You can't have her, you want to but she won't let you

Jul 07, 2006 21:19

~*~

22. Jack: A Maltese Falcon with a broken wing

Ironically, she looked more broken outside the hospital room than she did lying in that sterile bed. Hunched over her shot glass with her arm still in the sling, she looked like something out of a Raymond Chandler novel.

Which, I guess, she was. As I was packing up my office I had asked Peter about the “detective” comment her mother made, and he told me that Jon hired Samantha and her friends to investigate the affair. It turns out that they were pretty good at what they did, and had built up a reputation for professionalism and secrecy.

I watched her as I made my way to the bar, and briefly wondered whether Sam’s middle name was Spade. If it was, she had fully incorporated the Bogart persona into herself. She emanated cynicism and heartache and a sense of being done with everything and everybody.

She was… broken.

~*~

Pirates was frickin' amazing. It was definitely worth it. And when I say "worth it," I'm not just talking about the ten bucks for the ticket and twenty for the popcorn. I mean:

-Essentials for Pirate Costume (1 belt, gold earrings, scarf, and funky shirt): $20
-Gas to Springfield, MA and back: $30
-Movie ticket, popcorn, soda, sugar pretzel: $25
-Seeing the midnight premiere of Pirates 2 with friends dressed as a pirate: Priceless.

Too bad I don't actually have a Mastercard, because I think I just found the perfect new ad campaign for them.

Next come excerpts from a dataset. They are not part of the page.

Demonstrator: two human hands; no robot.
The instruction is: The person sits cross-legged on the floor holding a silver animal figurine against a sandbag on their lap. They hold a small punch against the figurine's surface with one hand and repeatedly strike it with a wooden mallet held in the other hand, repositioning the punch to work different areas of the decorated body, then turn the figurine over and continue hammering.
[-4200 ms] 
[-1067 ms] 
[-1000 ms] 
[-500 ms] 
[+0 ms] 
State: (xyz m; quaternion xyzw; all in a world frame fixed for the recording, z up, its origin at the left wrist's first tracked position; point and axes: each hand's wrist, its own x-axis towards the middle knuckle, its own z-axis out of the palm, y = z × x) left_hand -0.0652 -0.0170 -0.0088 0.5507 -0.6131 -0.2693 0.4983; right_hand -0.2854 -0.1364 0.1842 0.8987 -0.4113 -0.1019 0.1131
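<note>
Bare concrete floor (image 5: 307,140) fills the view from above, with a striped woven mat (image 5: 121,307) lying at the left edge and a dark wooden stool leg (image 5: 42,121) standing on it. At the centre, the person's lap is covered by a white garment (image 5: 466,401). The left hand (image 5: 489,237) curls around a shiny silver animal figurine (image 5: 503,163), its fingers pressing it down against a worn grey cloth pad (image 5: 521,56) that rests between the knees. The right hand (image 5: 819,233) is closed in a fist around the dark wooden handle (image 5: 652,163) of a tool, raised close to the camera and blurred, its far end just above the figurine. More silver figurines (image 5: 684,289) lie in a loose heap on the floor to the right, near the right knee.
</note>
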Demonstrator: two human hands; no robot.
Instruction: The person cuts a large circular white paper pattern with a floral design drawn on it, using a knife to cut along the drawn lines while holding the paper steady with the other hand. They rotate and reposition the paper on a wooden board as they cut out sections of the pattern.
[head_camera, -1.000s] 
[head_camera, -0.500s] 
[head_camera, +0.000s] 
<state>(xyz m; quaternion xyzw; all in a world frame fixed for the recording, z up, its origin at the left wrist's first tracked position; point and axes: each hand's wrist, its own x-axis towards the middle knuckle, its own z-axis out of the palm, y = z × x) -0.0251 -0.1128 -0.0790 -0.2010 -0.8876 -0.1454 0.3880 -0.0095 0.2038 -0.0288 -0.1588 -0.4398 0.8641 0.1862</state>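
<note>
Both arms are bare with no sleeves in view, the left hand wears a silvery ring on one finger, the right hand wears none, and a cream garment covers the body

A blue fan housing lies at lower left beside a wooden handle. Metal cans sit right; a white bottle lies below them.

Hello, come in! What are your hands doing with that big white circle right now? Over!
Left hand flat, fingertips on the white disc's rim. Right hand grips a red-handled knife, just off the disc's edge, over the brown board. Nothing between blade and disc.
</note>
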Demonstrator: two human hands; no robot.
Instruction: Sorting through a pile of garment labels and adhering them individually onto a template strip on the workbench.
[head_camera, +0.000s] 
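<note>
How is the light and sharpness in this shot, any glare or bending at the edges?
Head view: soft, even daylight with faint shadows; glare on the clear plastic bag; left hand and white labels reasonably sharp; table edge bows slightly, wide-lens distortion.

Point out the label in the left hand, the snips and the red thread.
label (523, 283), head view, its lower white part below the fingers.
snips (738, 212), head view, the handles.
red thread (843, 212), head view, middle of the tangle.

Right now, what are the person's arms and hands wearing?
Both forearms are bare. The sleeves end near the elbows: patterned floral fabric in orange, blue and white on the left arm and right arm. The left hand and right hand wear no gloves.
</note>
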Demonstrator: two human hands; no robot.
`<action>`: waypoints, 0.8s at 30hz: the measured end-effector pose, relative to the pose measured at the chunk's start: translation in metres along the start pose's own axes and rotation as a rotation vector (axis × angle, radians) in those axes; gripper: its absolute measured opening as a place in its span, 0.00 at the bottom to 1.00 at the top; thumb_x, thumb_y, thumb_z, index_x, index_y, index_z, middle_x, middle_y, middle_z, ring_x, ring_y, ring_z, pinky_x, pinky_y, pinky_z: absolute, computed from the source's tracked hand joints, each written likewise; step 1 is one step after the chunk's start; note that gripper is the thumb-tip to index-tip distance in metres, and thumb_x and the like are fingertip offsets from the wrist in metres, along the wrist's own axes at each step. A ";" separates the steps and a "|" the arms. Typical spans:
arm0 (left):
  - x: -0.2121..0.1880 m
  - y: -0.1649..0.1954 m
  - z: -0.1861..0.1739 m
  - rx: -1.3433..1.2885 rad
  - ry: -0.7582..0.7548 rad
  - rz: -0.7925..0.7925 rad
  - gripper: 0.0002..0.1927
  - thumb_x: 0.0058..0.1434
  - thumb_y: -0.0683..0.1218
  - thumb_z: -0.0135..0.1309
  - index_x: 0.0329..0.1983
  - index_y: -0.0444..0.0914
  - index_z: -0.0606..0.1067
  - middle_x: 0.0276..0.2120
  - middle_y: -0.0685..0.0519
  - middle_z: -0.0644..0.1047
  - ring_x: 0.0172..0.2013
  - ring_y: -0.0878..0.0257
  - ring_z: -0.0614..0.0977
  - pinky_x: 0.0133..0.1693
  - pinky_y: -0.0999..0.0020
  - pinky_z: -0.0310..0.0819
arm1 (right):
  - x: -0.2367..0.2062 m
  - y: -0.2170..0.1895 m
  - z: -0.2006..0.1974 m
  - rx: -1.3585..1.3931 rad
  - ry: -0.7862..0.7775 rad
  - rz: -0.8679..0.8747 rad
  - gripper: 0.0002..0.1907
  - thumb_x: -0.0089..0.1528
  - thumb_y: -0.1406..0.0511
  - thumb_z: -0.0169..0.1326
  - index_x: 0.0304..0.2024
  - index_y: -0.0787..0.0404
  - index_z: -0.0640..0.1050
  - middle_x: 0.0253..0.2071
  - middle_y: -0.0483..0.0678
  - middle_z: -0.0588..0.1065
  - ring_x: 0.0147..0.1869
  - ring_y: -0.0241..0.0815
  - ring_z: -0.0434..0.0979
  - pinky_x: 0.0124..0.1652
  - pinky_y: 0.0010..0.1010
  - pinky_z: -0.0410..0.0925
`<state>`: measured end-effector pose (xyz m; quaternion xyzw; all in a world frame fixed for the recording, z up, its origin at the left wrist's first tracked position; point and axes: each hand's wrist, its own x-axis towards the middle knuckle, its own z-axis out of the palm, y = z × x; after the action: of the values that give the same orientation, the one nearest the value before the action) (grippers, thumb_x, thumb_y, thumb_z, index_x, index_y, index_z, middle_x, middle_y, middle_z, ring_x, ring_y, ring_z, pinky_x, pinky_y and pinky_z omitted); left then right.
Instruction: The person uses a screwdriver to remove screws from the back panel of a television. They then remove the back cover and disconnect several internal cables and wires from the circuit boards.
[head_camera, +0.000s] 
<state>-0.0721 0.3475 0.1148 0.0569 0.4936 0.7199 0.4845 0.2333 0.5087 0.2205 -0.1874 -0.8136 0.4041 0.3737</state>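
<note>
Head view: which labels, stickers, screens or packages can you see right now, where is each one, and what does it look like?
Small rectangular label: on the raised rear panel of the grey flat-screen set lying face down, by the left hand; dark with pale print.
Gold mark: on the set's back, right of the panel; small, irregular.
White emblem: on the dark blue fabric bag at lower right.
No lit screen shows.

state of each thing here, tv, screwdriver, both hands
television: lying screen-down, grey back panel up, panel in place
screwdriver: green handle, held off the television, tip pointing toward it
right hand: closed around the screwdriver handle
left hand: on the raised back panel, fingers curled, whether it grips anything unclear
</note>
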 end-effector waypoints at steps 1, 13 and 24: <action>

Heard back from higher-ups about the floor lead position I posted for. Apparently, I'm not good enough to be a floor lead. Now I'm pissed: I've been there four years, I've only called out of work twice, and once was for pink-eye (the other was for "hungover in New Hampshire three hours away," which in my book is legitimate). I've worked through sprained ankles, and sprained necks (or, will, after tomorrow). And not only am I not good enough to be offered a regular position, but now I'm not good enough to even interview for a regular position?

Ahem.

Suck it, bitches.

That felt... kinda good.

So I'm polishing up my resume and praying to unnamed deities. I gotta get out of there while the getting's good.

Maybe I can ask Davy Jones for a new career when Sarah's asking him to resurrect her car...

Ugh... I have to be at work at 7:45 tomorrow morning. That should be illegal. And so, I leave you with this:

"Because right now, this is a job. If I advance any higher, this would be my career. And if this were my career, I'd have to throw myself in front of a train." -- Jim, The Office (US)

ETA: Where the hell is my "bitchy" icon?!